ABOUT THIS TASK:
Present the following data again exactly as it is shown.
☆ ☆ ☆ ☆ ☆ ☆ ☆
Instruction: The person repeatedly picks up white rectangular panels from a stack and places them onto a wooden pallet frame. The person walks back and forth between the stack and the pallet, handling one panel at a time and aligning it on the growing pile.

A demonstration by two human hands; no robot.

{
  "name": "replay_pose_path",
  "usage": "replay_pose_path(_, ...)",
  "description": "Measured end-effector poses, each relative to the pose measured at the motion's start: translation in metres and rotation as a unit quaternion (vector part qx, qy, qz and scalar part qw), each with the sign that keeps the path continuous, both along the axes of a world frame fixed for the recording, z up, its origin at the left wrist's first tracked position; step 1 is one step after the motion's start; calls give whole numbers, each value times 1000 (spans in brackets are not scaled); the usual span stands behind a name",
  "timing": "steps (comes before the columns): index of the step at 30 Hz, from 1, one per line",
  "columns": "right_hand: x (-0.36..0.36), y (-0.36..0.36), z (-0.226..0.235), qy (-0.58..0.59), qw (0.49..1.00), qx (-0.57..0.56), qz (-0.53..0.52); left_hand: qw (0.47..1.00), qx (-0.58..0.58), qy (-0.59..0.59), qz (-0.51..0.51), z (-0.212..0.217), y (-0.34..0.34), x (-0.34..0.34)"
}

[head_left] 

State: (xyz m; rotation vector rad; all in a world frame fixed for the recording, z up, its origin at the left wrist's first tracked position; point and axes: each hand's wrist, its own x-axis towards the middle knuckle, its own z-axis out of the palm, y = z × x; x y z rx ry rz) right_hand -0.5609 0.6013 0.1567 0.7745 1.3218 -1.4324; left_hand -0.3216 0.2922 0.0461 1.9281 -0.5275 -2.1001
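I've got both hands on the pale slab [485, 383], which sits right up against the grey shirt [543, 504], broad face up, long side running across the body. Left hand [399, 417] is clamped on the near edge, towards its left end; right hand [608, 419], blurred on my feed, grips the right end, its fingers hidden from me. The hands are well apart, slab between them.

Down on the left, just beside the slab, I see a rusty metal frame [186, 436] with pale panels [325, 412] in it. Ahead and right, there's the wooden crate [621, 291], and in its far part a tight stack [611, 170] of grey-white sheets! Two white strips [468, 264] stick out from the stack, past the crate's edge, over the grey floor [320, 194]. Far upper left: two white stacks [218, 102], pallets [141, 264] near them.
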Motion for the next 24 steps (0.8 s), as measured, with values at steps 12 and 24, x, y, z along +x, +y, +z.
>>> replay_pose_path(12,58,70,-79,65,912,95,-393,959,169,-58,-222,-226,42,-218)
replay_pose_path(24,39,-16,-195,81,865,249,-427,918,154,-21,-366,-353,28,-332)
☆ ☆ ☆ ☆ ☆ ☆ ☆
TASK SOLUTION:
Instruction: The person repeatedly picks up white rectangular panels from a stack and places them onto a wooden pallet frame. The person walks back and forth between the stack and the pallet, handling one panel at a time and aligning it on the growing pile.

A demonstration by two human hands; no robot.

{
  "name": "replay_pose_path",
  "usage": "replay_pose_path(_, ...)",
  "description": "Measured end-effector poses, each relative to the pose measured at the motion's start: translation in metres and rotation as a unit quaternion (vector part qx, qy, qz and scalar part qw), each with the sign that keeps the path continuous, both along the axes of a world frame fixed for the recording, z up, its origin at the left wrist's first tracked position; step 1 is one step after the motion's start; calls give whole numbers, each value times 1000 (spans in brackets are not scaled); the usual span stands behind a name",
  "timing": "steps (comes before the columns): index of the step at 30 Hz, from 1, one per line",
  "columns": "right_hand: x (-0.36..0.36), y (-0.36..0.36), z (-0.226..0.235), qy (-0.58..0.59), qw (0.49..1.00), qx (-0.57..0.56), qz (-0.53..0.52); left_hand: qw (0.47..1.00), qx (-0.58..0.58), qy (-0.59..0.59), qz (-0.51..0.51), z (-0.212..0.217), y (-0.34..0.34), x (-0.34..0.34)"
}

[head_left] 

State: (xyz m; rotation vector rad; all in a world frame fixed for the recording, z up, its origin at the left wrist's first tracked position; point and axes: each hand's wrist, its own x-axis towards the middle knuckle, its own z-axis out of the palm, y = z × x; x y z rx ry rz) right_hand -0.5609 0.6013 0.1567 0.7745 1.3218 -1.4324; left_hand -0.3216 0.2922 0.0461 1.9281 -0.5275 -2.1001
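I've got both hands on the pale slab [485, 383], which sits right up against the grey shirt [543, 504], broad face up, long side running across the body. Left hand [399, 417] is clamped on the near edge, towards its left end; right hand [608, 419], blurred on my feed, grips the right end, its fingers hidden from me. The hands are well apart, slab between them.

Down on the left, just beside the slab, I see a rusty metal frame [186, 436] with pale panels [325, 412] in it. Ahead and right, there's the wooden crate [621, 291], and in its far part a tight stack [611, 170] of grey-white sheets! Two white strips [468, 264] stick out from the stack, past the crate's edge, over the grey floor [320, 194]. Far upper left: two white stacks [218, 102], pallets [141, 264] near them.
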Motion for the next 24 steps (0.8 s), as measured, with values at steps 12 and 24, x, y, z along +x, +y, +z.
>>> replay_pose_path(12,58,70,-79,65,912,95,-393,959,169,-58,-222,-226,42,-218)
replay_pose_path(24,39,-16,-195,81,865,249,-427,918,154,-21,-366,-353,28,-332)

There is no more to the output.